I develop that library as a private individual, but it may be used in a commercial environment also. Now I've updated my README to include a warning to be aware of the patent. Per default the developer must explicit make a special configuration to use the library in the patented way, but it offers everything to go. Anyway, I've documented the detailed steps how to configure and use the library in the way, which would definitely break the patent (including the warning), when being sold, or distributed, or hosted ("as a Service") from a business like that.
As I know the patent should only touch commercial/business usages, but not private use. So I actually feel safe for the moment, but I still have a little headache because in fact I license partial patented material with MIT. Some questions that came around:
- Am I doing it right? Is a warning in the documentation (README) enough?
- Is MIT the right (safe) choice, or should I overthink to switch to another license?
- Does the MIT licensing affect the patent holders rights in any way?
- Would it change anything, if I'd transfer my license to a business which continues developing the library (using the MIT license also)?

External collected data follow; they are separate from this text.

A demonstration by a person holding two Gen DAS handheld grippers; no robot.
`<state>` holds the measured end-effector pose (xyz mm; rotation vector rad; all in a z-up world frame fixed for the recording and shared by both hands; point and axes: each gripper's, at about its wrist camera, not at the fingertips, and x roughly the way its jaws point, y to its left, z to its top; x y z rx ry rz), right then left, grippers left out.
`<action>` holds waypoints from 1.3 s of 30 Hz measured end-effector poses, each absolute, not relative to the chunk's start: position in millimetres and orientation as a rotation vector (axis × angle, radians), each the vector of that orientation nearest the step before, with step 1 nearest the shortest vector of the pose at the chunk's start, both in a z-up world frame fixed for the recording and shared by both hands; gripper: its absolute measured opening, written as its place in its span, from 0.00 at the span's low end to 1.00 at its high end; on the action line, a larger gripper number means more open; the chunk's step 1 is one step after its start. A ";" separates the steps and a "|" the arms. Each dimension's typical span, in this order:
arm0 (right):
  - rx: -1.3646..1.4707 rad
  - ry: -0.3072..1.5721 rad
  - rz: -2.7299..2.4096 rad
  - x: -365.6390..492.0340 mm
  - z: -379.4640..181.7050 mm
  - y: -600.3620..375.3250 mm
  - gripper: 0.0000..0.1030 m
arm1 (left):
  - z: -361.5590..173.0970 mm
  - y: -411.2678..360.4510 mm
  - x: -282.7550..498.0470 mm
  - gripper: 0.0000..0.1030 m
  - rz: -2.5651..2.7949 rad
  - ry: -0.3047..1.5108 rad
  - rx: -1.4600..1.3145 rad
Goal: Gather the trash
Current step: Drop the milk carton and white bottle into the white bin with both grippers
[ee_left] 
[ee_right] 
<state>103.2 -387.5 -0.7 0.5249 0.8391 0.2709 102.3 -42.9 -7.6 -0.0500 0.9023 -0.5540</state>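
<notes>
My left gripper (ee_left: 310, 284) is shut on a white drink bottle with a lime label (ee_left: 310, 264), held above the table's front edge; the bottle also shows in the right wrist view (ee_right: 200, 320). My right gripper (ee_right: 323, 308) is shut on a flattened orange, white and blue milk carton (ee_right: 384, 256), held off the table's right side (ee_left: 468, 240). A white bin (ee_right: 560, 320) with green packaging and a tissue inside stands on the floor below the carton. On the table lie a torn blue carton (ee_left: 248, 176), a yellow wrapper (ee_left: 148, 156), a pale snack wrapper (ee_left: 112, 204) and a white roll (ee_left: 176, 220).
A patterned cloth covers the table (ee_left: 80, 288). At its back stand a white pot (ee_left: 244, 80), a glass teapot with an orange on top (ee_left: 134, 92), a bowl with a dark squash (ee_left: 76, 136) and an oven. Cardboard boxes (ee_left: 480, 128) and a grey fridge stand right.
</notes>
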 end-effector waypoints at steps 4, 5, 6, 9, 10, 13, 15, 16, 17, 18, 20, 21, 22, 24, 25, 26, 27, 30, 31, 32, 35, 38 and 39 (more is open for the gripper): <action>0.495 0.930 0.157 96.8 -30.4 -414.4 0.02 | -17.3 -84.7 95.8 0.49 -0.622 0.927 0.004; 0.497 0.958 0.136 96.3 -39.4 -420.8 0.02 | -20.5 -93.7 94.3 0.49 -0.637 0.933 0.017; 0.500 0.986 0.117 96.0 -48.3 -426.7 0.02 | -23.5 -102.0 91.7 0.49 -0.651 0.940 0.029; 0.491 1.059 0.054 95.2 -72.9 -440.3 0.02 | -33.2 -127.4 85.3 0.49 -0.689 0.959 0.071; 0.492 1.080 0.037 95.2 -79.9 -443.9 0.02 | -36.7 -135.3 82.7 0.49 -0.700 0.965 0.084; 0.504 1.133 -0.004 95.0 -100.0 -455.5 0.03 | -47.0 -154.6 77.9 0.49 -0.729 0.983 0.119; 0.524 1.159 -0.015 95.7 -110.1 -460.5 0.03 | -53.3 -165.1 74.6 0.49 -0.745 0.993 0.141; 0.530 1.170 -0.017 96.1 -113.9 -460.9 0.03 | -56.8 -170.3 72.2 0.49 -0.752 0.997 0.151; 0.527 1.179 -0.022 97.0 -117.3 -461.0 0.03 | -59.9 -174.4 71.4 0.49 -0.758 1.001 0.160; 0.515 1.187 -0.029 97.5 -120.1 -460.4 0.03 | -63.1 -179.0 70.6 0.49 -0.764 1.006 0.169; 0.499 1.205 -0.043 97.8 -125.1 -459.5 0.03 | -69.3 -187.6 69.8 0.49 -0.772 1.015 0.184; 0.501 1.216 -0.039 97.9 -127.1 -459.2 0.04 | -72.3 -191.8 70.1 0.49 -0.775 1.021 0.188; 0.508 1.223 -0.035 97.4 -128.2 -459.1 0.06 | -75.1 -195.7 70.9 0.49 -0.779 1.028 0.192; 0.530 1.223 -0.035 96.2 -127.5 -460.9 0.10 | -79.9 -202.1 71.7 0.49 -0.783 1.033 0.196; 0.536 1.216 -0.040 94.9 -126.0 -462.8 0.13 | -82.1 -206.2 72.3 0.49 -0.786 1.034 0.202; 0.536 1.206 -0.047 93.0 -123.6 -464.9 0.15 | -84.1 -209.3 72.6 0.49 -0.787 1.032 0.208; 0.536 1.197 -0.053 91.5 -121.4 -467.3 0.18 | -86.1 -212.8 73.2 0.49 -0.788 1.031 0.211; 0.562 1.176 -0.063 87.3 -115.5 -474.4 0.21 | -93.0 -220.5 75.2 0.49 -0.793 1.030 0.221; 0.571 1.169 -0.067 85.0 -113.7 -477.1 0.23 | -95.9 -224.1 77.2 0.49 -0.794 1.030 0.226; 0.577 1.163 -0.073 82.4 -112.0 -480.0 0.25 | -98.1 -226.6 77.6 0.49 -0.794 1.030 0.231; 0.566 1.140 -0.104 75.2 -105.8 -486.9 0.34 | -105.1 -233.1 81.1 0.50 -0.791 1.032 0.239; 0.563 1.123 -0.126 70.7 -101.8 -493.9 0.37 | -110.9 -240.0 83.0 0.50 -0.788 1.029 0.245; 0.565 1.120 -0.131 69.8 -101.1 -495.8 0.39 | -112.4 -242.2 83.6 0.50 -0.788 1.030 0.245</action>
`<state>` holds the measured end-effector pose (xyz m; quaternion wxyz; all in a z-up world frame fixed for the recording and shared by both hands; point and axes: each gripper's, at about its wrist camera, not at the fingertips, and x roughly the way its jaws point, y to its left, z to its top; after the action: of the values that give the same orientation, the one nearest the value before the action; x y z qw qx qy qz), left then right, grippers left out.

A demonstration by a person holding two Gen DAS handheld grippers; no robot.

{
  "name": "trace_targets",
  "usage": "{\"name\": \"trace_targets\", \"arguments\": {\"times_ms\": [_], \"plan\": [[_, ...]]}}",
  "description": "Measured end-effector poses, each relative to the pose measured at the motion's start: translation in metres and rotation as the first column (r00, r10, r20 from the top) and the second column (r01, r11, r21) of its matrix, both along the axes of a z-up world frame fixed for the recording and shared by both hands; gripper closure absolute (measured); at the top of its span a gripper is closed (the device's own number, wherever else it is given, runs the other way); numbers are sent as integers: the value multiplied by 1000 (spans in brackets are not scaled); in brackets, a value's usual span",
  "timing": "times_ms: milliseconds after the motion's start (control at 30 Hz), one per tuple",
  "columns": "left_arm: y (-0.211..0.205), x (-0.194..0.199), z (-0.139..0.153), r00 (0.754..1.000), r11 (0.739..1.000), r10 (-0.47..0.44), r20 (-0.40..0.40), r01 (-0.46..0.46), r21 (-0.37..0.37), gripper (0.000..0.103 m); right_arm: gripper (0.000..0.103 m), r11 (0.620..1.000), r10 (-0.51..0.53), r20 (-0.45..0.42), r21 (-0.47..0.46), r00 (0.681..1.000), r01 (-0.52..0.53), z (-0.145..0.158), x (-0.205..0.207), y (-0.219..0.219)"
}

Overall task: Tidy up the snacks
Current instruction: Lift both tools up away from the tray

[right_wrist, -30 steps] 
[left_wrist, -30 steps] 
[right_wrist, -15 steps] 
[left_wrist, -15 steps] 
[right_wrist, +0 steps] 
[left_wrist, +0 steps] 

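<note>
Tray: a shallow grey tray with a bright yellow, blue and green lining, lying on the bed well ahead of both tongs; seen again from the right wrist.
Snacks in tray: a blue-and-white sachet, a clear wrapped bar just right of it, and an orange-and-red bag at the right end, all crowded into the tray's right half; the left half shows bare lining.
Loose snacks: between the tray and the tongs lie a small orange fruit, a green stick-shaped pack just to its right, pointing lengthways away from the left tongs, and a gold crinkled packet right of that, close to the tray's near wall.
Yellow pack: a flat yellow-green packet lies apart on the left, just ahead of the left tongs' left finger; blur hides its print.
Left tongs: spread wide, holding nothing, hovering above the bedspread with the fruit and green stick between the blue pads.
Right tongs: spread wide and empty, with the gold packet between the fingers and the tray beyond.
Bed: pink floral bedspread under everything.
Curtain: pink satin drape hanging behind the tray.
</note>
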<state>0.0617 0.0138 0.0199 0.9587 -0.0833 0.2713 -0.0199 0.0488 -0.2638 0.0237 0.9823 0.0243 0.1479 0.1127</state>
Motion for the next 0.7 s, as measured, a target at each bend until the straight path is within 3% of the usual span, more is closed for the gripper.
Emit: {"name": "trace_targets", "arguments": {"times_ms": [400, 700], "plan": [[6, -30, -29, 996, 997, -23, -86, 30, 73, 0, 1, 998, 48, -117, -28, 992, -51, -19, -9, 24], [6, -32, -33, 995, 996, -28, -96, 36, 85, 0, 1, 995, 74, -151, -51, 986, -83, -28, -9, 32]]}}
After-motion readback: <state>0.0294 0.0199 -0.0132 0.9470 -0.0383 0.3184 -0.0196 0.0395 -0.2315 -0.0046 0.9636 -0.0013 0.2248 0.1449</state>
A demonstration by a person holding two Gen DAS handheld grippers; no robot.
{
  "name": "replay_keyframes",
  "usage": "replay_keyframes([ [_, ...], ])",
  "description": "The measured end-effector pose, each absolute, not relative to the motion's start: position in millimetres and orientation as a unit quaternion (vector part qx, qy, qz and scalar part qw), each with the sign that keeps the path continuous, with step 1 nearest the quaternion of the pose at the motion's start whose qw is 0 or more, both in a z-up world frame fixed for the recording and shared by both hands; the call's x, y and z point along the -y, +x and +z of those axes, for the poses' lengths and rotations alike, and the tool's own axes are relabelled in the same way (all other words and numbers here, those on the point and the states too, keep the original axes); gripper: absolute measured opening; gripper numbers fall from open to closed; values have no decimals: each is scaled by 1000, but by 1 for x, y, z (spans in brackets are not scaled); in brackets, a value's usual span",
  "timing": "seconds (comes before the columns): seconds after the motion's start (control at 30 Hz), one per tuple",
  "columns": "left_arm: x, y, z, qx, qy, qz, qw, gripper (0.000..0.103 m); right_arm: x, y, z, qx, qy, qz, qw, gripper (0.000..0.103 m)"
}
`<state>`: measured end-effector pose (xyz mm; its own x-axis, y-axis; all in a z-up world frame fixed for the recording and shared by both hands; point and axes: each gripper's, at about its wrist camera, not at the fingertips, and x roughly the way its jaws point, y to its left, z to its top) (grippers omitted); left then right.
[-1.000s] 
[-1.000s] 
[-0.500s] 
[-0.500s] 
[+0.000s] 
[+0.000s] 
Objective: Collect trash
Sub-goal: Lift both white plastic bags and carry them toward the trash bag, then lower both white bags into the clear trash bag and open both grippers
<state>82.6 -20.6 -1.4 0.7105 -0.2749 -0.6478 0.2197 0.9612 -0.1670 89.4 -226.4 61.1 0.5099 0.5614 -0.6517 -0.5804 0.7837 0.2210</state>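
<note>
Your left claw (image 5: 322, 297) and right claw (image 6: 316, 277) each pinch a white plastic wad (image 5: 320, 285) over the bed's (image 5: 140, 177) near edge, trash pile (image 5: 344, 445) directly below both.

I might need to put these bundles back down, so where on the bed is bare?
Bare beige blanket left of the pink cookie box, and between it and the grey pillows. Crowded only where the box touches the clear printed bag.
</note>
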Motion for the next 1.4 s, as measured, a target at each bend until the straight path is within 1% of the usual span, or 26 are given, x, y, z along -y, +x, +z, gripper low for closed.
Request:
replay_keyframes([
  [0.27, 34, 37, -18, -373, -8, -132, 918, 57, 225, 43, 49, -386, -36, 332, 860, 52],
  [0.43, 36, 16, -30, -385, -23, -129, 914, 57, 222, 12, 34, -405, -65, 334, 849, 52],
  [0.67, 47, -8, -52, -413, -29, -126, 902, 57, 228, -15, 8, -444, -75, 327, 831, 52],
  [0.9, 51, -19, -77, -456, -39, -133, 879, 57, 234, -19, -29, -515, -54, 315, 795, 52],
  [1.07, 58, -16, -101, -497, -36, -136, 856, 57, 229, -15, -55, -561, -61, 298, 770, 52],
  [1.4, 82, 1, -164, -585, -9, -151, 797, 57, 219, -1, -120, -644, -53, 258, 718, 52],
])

UPDATE: After I accepted the answer I have to add that in the particular case of patent US10402172B1 (I didn't ask explicitly for that) things are a bit more complicated: I've created code which aggregates multiple RNGs (entropy sources) into one random data stream, and also makes it easy to distribute that stream over a network in the way (all ways) that is being described in the patent. Aggregating multiple RNGs (or entropy sources) is a common practice since decades already, so this can't be patented in 2019. But distributing the resulting random data in form of a "Random/Entropy as a Service" (R/EaaS) API or application over a network can, it seems. This isn't implemented in my library, but simplified a lot by just using my library. For this case a warning not to do in the specified way seems to be enough, since my library doesn't contain code to exhaust the patent, finally, but it needs only one more simple step to ~~breaking a law~~ (<- forget that) stepping into a patent trap. If this would be a problem, publishing a programming language would be a problem also, because it can be used to break patents easily - let's keep the church in the village (let's not exaggerate things)...
In the general question about including patented logic into an Open Source library, the accepted answer is correct.
Whether it broke criminal as well as civil law would depend on details such as whether you fraudulently tried to pass your work off, which hardly seems relevant here.
How could private individuals or commercial environments matter?
That a simple README suggestion without detailed explanation could mean much seems unlikely. How could it help, outside the wording of the patent and whatever licence you held?